* What you should do: Show each line of the data below in which "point" occurs.
··· Stored data ···
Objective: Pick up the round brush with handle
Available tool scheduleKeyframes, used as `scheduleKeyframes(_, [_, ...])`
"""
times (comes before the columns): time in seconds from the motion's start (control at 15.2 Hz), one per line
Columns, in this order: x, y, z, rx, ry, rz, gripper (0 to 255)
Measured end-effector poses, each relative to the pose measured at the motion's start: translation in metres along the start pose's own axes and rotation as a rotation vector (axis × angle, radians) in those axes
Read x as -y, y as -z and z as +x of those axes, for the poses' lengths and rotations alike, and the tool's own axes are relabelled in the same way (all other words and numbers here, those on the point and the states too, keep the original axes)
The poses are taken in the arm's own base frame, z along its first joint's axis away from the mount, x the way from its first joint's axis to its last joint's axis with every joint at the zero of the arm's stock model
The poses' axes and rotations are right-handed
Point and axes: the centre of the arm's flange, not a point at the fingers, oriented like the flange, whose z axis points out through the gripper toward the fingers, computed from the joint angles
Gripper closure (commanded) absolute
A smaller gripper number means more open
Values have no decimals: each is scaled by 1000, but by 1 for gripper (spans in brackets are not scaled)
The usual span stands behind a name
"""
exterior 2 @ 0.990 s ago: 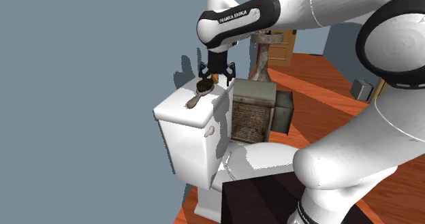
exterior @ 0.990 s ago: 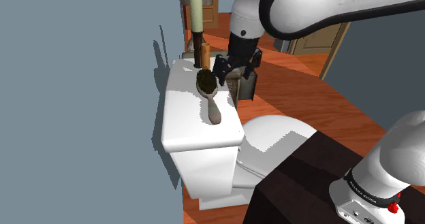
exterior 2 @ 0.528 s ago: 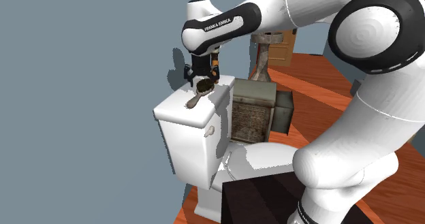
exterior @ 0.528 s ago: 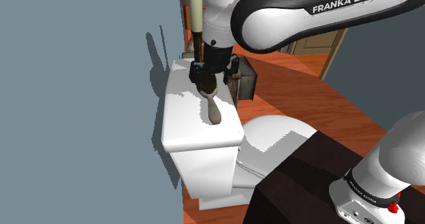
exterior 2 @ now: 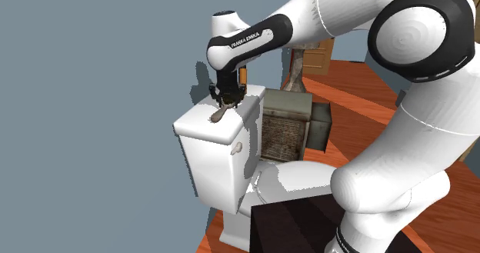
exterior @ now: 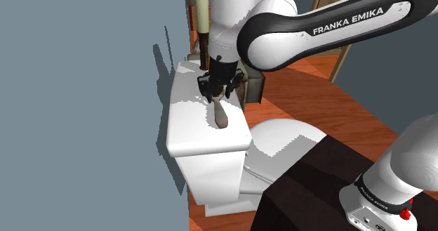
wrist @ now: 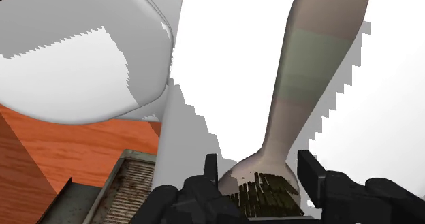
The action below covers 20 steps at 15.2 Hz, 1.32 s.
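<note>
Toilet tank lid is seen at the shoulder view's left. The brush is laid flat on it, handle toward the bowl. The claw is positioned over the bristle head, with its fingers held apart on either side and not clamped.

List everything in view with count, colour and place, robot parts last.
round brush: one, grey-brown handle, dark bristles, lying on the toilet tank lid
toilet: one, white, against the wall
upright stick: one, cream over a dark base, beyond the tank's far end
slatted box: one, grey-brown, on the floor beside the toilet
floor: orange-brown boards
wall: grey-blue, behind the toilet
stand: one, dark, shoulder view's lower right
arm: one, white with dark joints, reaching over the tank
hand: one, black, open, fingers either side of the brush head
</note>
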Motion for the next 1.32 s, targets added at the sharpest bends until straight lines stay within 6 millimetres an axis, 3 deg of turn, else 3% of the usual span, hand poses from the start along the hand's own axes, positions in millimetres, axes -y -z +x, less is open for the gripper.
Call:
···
* Response box:
Read x as -y, y as -z and z as +x of those axes, for the poses' lengths and rotations alike, and the tool's own axes are relabelled in the same way (all other words and numbers here, those on the point and the states too, keep the original axes)
Point and axes: the centre of the arm's flange, not a point at the fingers, oriented like the flange, whose z axis points out through the gripper toward the fingers, computed from the joint angles

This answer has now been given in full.